Charging $25 per racket for labor (average time: 20 minutes) and
charging retail prices when players don't furnish their own
string is a lucrative gig. But it comes with a price. "It's a
given that we won't get much sleep," Schweid says. "The worst was
a few years ago when I was stringing a racket for Andres Gomez
and fell asleep standing up, leaning against the machine."
A native New Yorker, Schweid, 35, is celebrating his 20th year as
a stringer. He began as a teenager at the Open, making spending
money stringing rackets in the pro shop. At 17 Schweid was
"discovered" by Martina Navratilova after he strung her Yonex
racket. "She told me I had talent and should go into business for
myself," Schweid recalls.
He heeded her advice and a few months later founded Jay's Custom
Stringing, Inc., a Manhattan shop that also offers touring pros,
as Schweid puts it, "every imaginable service related to the
racket." The business grew exponentially--it has 10 full-time
employees and revenues in the high six figures--and Schweid counts
among his clients most of the world's top players. They demand
everything from standard string jobs to racket customization, a
labor-intensive process that can cost hundreds of dollars per
Before customizing, Schweid watches his clients hit balls with
the model they're paid to endorse. After analyzing the players'
strokes and receiving their input, he uses software and hardware
he has patented to make slight alterations in the length, weight
and balance of the racket. He then sends the specs back to the
racket company so that Head, for instance, knows exactly how to
set up the titanium model that Thomas Enqvist uses so that
Schweid can modify it. "These players are like artists," he says.
"They may waffle about buying a car, but with their racket they
know immediately whether it's right or it's wrong."
With the precision of a virtuoso tuning an Amati, Schweid has a
sixth sense for adjusting tension based on the surface of the
court, weather conditions, even the brand of ball being used.
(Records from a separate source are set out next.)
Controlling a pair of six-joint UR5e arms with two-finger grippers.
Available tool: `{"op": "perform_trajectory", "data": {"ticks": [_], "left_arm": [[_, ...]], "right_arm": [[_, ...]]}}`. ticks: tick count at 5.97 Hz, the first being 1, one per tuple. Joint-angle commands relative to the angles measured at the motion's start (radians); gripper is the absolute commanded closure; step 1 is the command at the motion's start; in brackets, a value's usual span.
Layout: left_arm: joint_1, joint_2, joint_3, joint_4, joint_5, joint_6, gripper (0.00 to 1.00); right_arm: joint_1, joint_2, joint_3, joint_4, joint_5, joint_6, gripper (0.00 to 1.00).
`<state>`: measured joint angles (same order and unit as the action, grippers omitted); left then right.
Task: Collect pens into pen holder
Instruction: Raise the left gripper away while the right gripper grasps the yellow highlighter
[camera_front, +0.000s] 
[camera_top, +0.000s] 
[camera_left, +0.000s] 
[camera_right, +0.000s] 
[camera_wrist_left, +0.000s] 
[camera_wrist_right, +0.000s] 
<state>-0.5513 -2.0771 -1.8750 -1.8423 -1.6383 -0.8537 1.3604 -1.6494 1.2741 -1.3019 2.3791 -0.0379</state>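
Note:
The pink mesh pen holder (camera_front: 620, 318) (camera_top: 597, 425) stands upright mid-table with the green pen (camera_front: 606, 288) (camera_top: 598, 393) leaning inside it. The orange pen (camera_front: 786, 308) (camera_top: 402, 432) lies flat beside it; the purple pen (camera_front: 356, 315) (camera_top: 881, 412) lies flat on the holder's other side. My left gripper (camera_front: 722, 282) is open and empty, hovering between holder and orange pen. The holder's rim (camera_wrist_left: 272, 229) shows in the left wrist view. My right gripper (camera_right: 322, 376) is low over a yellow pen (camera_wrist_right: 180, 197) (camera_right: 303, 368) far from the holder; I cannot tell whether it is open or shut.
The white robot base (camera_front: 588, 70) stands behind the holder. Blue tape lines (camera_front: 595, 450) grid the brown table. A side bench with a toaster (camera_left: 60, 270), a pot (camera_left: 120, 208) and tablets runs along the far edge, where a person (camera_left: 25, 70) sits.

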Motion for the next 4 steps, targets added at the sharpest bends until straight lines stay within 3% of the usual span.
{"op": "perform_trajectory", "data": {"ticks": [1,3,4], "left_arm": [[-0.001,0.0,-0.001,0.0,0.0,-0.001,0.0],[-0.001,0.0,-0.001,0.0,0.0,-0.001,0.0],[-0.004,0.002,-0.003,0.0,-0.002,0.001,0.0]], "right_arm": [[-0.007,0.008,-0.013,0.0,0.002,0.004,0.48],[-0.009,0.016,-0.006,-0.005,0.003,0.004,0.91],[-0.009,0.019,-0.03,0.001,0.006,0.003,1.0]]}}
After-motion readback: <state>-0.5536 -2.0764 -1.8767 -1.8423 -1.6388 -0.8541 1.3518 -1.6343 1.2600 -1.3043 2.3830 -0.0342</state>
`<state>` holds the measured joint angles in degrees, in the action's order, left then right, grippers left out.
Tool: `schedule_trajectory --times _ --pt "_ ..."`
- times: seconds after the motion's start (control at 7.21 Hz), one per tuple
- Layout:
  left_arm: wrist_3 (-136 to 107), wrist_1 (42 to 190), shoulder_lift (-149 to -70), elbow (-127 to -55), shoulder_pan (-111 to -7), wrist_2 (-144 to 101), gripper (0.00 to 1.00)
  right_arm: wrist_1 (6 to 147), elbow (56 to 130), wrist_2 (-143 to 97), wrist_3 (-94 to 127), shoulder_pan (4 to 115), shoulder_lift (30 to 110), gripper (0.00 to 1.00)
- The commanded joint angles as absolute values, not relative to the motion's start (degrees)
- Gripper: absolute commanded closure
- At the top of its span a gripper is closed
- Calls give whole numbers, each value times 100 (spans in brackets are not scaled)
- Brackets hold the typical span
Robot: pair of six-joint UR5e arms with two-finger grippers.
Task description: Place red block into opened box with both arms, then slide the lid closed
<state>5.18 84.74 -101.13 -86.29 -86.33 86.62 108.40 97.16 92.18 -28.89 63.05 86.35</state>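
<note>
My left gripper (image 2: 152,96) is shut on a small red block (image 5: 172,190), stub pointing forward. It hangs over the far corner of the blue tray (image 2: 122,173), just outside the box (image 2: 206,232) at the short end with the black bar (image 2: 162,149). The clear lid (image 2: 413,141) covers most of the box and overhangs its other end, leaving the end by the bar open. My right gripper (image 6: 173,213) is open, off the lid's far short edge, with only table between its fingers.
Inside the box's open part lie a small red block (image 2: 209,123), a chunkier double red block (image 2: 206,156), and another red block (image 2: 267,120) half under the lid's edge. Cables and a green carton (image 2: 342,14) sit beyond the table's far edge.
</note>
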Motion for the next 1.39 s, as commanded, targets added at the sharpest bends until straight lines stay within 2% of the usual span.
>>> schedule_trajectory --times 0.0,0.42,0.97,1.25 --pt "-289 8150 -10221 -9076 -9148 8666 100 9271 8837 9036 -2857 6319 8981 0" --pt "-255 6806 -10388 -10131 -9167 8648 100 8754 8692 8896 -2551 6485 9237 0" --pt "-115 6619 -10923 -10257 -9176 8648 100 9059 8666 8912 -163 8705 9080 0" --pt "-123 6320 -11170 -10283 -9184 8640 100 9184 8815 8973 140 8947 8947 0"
Five years ago the USTA contracted his company to provide
stringing for the entire field during the Open. The biggest
challenge is catering to players' idiosyncrasies. Andre Agassi,
who takes Schweid or one of Schweid's stringers with him to every
tournament, requires that his rackets be strung the same day as
his matches. When Agassi is assigned an early court time, Schweid
is on the job at 3 or 4 a.m.
Perhaps no player demands as much personalized attention as Mark
Philippoussis, who requests that his graphite Dunlops be strung
at the ridiculously high tension of 85 pounds. What's more, he
demands that each racket he uses be strung fresh for every match
and practice. Often at practice he'll use just one of his two or
three rackets, and Schweid will then clip away roughly $250 worth
of unused string. "For me, it's worth it," says Philippoussis,
who has earned $4.5 million in prize money for his career. "If I
wanted to cut costs, the last place I would do it is in my
racket. This is what I need to make a living."
Throughout the Open, players will break strings during a match,
summon a court attendant to deliver the racket to Schweid and
hope he can work his magic by the next changeover. During a night
match between Michael Chang and Carlos Moya several years ago,
both players needed string jobs during a crucial juncture.
Desperate to give both players their rackets at the same
time--lest one have an advantage--Schweid and another employee
raced to finish the jobs. Both rackets were prepared in less than
10 minutes, a tournament record.
Schweid had hopes of being a big-time tennis player but figures
that working under Stadium Court is the next best thing to
working on it. The drawbacks? Aside from the time away from his
wife, Judd, and their seven-year-old daughter, Mimi, there are
the constant requests for tickets from family and friends.
"Everyone hits me up," Schweid sighs, thumbing through a small
pile of tickets on the desk of his makeshift office. When those
run out, rest assured he can pull some strings.